Sordide débat sur le deal de rue à Lausanne

Facette la plus visible la drogue, le deal de rue exacerbe les tensions à Lausanne, favorisant les mesures sécuritaires et les discours à caractère raciste. Fin mai, le cinéaste Fernand Melgar a relancé la polémique en dénonçant le «laxisme» de la Municipalité.

Chaque année, plus de 150 personnes meurent en Suisse à cause des drogues dures. Touchant particulièrement les couches les plus précaires, la consommation de drogues constitue un problème sanitaire et social qu’il faut traiter à la racine.

Vrai-faux débat

C’est l’inverse qu’a entrepris Fernand Melgar, s’attaquant à l’aspect le plus visible du problème: le deal de rue, pratiqué essentiellement par des personnes noires à Lausanne. Partant d’un décès survenu dans le quartier de Saint-Roch, le cinéaste dénonce un «homicide par négligence», accusant des dealers d’attendre les enfants à la sortie des écoles, voire d’échanger des doses contre des faveurs sexuelles. Ces individus souffriraient d’une «misère sexuelle» liée à leur parcours migratoire et, venant d’Afrique de l’Ouest, auraient «un fort potentiel d’être porteurs de VIH. Alors, sans vouloir les diaboliser, ajoute-t-il, y a juste une question de salubrité publique».

Ces amalgames, nourris de préjugés racistes, donnent une fausse réponse au sentiment d’insécurité réel que ressent une partie de la population.

À la racine du mal

Le problème est ailleurs, tant il est démontré que la proximité d’une zone de vente n’influe pas sur la consommation. Cette partie émergée de l’iceberg cache un système qui génère d’énormes profits: 31 milliards d’euros en 2016 en Europe. Des mafias usent des largesses de la législation helvétique en matière de blanchiment d’argent sale, avec la complicité des banques suisses. On ne combat pas un tel fléau en augmentant les effectifs policiers dans la rue.

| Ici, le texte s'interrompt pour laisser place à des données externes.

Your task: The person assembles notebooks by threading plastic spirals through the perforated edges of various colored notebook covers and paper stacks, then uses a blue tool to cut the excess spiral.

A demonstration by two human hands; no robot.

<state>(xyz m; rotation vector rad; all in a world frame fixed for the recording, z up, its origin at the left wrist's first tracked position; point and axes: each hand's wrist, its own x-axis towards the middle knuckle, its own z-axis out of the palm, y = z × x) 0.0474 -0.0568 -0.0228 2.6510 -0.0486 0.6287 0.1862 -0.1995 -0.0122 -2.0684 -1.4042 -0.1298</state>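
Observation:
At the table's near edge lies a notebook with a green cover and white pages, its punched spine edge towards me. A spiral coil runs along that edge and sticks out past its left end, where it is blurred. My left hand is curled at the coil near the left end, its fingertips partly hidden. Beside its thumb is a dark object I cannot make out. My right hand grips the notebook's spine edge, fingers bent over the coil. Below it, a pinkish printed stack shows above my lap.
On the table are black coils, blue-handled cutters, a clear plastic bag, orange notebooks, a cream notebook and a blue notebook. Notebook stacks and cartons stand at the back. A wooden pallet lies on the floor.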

Pourtant, la Municipalité vient d’annoncer un renforcement de la présence policière sur six «points d’attention du centre-ville». Or, réprimer le deal de rue déplace le problème tout en l’intensifiant, attise les tensions et renforce la stigmatisation des personnes qui dealent.

La toxicomanie n’est pas un problème sécuritaire. Dépénaliser et contrôler la distribution des stupéfiants permet d’endiguer le marché noir, avec ses violences et sa corruption. La dépénalisation fait aussi partie de toute politique pertinente en matière de santé publique et de prévention. Garantir un permis de séjour et de travail offrirait des perspectives autres que l’illégalité pour survivre. Des minima sociaux suffisants et des politiques de réinsertion réduiraient la précarité, propice à la consommation de drogues.

Le marché illégal de la drogue sert des intérêts bien loin de ceux des consommateurs·trices, des riverain·e·s, ou des dealers. Tou·te·s subissent cette situation. Prendre le problème à la racine implique d’en extraire les passions et les préjugés.